![image](https://www.python.org/static/img/python-logo.png)
# 亞洲大學基礎程式設計教材(AUP110-Fundamentals of Programming)
![Open In Colab](https://colab.research.google.com/assets/colab-badge.svg)


# Week17-網址工具(urllib)、資料庫(Database)、網路爬蟲(Network)、非同步執行(asynchronous)






## Topic 1(主題1)-urllib函數庫
https://docs.python.org/3/howto/urllib2.html

urllib.request 是一個用來從URLs (Uniform Resource Locators)取得資料的Python模組。它提供一個了非常簡單的介面能接受多種不同的協議， urlopen 函數。也提供了較複雜的介面用於處理一些常見的狀況，例如:基本的authentication、cookies、proxies等等，這些都可以由handler或opener物件操作。

一般情形下 urlopen 是非常容易使用的，但當你遇到錯誤或者較複雜的情況下，你可能需要對超文本協議HyperText Transfer Protocol有一定的了解。最完整且具參考價值的是 RFC 2616，不過它是一份技術文件並不容易閱讀，以下的教學會提供足夠的HTTP知識來幫助你使用 urllib。
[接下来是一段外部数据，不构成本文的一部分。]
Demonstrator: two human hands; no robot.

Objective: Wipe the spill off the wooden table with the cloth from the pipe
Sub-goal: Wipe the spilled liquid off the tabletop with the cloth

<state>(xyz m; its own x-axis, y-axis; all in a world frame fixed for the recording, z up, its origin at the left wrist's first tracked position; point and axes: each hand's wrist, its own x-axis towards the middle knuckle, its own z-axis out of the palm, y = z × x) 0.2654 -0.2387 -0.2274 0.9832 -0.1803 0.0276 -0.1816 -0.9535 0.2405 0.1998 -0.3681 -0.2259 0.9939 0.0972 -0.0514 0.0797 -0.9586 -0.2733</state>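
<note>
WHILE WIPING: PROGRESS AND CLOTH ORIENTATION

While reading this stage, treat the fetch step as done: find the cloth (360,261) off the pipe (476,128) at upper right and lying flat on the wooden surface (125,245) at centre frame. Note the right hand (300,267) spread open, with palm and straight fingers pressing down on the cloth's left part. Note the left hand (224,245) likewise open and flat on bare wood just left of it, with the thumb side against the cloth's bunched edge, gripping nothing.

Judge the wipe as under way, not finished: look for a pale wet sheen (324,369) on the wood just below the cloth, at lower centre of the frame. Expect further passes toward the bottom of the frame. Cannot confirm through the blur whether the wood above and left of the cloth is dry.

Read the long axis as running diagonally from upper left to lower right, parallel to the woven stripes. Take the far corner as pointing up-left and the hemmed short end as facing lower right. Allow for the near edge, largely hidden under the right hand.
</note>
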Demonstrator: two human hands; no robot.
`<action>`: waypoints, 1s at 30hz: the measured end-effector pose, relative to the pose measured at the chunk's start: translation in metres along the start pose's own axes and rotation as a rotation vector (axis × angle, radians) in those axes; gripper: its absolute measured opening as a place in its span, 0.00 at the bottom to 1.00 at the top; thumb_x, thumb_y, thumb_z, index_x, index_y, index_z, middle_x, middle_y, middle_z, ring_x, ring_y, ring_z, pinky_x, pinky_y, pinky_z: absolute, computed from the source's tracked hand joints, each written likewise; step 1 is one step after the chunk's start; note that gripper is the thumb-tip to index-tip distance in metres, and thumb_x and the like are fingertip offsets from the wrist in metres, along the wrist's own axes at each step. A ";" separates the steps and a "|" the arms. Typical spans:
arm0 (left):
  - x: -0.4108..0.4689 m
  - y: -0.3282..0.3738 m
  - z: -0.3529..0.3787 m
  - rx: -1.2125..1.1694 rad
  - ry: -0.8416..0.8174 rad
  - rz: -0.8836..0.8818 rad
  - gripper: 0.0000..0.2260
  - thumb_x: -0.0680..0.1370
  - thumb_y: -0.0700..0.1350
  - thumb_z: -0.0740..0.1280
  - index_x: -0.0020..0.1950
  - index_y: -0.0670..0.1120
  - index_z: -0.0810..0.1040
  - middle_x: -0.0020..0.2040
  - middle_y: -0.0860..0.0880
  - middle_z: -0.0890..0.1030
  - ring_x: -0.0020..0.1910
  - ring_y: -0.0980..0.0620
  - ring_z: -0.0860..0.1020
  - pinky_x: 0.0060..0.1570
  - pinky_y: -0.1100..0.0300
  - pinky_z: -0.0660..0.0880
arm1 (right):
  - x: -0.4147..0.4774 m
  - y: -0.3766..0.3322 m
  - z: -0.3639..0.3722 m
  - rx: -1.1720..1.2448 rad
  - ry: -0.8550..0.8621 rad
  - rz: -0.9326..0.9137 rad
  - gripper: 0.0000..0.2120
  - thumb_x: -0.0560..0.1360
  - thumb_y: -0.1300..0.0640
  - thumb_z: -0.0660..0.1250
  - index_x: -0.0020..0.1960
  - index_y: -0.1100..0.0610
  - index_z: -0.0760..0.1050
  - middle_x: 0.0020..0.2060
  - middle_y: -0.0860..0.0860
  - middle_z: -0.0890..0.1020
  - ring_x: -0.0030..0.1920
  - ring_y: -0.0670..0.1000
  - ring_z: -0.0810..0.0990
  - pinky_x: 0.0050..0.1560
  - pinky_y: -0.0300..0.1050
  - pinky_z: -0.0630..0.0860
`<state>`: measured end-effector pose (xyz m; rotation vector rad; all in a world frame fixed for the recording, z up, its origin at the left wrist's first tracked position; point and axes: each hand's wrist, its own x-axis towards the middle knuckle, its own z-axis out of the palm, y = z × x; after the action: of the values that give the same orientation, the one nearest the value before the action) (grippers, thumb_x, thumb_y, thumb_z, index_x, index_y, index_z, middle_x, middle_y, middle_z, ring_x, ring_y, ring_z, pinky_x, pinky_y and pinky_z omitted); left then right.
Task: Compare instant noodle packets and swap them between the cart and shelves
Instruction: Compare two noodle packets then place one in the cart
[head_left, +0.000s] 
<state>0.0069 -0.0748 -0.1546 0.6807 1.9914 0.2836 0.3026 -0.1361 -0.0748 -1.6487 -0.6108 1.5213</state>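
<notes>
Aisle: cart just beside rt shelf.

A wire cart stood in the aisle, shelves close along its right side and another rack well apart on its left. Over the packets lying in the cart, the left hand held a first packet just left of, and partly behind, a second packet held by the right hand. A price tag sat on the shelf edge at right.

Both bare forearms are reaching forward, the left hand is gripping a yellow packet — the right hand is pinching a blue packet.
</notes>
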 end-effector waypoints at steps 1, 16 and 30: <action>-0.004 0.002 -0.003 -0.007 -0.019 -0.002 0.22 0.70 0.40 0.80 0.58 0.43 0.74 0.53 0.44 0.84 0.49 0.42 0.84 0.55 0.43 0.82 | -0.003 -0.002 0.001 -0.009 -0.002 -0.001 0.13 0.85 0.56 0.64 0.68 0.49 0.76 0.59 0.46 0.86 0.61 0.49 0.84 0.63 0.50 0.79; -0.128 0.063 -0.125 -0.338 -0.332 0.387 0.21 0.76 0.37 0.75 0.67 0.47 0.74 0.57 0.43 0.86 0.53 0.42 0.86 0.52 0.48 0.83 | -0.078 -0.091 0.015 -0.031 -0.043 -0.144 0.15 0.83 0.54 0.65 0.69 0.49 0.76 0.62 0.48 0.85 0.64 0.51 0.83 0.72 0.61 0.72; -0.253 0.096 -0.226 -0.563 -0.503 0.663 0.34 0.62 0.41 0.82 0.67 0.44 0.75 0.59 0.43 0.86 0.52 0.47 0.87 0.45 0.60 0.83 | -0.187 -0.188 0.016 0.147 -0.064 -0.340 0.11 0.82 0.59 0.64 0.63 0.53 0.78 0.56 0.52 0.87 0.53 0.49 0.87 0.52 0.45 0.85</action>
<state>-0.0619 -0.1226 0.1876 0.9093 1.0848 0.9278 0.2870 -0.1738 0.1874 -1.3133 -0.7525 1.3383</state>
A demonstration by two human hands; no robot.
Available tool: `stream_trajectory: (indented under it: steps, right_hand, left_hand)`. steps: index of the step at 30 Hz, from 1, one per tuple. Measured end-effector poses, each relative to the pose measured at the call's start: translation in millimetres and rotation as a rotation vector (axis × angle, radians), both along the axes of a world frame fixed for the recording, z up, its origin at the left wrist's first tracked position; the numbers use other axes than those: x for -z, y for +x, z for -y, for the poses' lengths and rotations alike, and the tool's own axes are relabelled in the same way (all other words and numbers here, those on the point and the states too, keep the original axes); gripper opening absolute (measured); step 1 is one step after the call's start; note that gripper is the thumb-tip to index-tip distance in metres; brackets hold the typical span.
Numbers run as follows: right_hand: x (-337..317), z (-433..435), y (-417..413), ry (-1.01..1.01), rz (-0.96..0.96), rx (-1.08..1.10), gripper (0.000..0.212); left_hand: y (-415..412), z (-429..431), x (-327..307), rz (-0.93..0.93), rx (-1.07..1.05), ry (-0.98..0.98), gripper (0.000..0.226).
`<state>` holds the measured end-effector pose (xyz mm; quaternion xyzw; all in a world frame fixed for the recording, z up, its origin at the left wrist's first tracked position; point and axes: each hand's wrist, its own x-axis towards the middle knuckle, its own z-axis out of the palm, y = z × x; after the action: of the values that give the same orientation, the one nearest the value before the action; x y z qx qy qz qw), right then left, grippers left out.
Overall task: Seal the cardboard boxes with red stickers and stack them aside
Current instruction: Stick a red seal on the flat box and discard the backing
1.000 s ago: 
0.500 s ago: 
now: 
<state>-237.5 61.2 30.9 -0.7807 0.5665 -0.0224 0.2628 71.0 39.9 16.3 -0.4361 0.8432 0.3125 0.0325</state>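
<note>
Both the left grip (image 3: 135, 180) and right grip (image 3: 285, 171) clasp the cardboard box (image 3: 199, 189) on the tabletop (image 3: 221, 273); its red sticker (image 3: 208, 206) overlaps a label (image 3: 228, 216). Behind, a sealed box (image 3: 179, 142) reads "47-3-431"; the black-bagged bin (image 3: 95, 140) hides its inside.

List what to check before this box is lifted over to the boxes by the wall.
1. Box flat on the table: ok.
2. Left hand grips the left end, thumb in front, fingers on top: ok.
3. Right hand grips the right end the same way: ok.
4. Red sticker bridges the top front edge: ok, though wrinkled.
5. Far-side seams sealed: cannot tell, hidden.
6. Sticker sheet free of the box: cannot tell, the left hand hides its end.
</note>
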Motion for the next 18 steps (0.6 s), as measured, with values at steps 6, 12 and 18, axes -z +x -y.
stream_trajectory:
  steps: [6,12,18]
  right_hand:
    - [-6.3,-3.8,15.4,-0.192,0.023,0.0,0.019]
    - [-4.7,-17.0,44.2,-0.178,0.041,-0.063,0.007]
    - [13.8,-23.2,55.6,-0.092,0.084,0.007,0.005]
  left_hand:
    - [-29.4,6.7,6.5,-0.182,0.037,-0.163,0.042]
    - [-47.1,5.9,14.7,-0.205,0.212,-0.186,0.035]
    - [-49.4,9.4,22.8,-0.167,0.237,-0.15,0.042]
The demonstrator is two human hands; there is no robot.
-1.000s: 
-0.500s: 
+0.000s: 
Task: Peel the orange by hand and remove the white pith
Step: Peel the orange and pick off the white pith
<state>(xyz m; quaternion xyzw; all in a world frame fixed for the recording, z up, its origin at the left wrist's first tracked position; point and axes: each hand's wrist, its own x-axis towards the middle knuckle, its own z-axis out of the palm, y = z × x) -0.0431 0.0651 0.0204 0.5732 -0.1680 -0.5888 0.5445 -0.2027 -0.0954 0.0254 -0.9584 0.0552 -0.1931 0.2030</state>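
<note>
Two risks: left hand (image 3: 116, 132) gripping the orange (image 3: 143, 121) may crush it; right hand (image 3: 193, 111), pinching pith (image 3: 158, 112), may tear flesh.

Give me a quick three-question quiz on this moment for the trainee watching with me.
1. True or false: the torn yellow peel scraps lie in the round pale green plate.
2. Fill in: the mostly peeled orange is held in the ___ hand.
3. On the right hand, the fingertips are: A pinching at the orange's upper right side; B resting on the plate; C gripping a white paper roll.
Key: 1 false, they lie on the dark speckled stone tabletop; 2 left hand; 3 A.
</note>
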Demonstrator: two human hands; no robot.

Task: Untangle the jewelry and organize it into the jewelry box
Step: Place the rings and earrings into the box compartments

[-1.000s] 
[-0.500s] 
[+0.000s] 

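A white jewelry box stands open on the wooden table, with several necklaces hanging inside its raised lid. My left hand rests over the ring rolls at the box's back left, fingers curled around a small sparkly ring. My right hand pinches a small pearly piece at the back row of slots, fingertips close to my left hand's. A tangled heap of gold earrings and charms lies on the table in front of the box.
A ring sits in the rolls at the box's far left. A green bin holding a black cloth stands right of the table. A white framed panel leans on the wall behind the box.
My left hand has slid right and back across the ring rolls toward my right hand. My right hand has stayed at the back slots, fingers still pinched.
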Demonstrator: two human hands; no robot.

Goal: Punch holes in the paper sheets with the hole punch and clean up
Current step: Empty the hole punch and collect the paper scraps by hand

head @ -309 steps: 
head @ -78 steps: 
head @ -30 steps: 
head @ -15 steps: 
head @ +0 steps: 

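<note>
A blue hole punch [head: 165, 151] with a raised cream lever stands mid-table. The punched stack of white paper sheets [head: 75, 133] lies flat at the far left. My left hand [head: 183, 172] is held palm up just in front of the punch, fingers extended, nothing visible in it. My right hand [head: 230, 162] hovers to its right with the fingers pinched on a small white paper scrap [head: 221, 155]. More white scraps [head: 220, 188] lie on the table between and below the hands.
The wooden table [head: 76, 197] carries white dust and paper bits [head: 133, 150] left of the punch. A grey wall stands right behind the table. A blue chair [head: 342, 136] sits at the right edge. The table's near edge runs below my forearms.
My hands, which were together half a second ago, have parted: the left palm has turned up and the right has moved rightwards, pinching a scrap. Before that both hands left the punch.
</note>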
這份教學並非要取代 urllib.request 這份文件，你還是會需要它!

### Step 1: 從URL取得資源

In [None]:
import urllib.request
with urllib.request.urlopen('http://python.org/') as response:
   html = response.read()

### Step 2:異常的處理
* URLError: 如果 urlopen 無法處理響應信息，就會觸發 URLError 。
* HTTPError 是 URLError 的子類，當 URL 是 HTTP 的情況時將會觸發。



In [None]:
#方案1
from urllib.request import Request, urlopen
from urllib.error import URLError, HTTPError
req = Request(someurl)
try:
    response = urlopen(req)
except HTTPError as e:
    print('The server couldn\'t fulfill the request.')
    print('Error code: ', e.code)
except URLError as e:
    print('We failed to reach a server.')
    print('Reason: ', e.reason)
else:
    # everything is fine

In [None]:
#方案2
from urllib.request import Request, urlopen
from urllib.error import URLError
req = Request(someurl)
try:
    response = urlopen(req)
except URLError as e:
    if hasattr(e, 'reason'):
        print('We failed to reach a server.')
        print('Reason: ', e.reason)
    elif hasattr(e, 'code'):
        print('The server couldn\'t fulfill the request.')
        print('Error code: ', e.code)
else:
    # everything is fine

## Topic 2(主題2)-SQLite 數據庫 DB-API 2.0 接口
https://docs.python.org/3/library/sqlite3.html


### Step 3:創建一個 Connection 物件
要使用SQLite，必須先創建一個 Connection 物件，它代表數據庫。

In [None]:
import sqlite3
con = sqlite3.connect('example.db')

### Step 4:創建一個 Cursor 游標物件
當有了 Connection 對像後，你可以創建一個 Cursor 游標物件，然後調用它的 execute() 方法來執行 SQL 語句：

In [None]:
cur = con.cursor()

# Create table
cur.execute('''CREATE TABLE stocks
               (date text, trans text, symbol text, qty real, price real)''')

# Insert a row of data
cur.execute("INSERT INTO stocks VALUES ('2006-01-05','BUY','RHAT',100,35.14)")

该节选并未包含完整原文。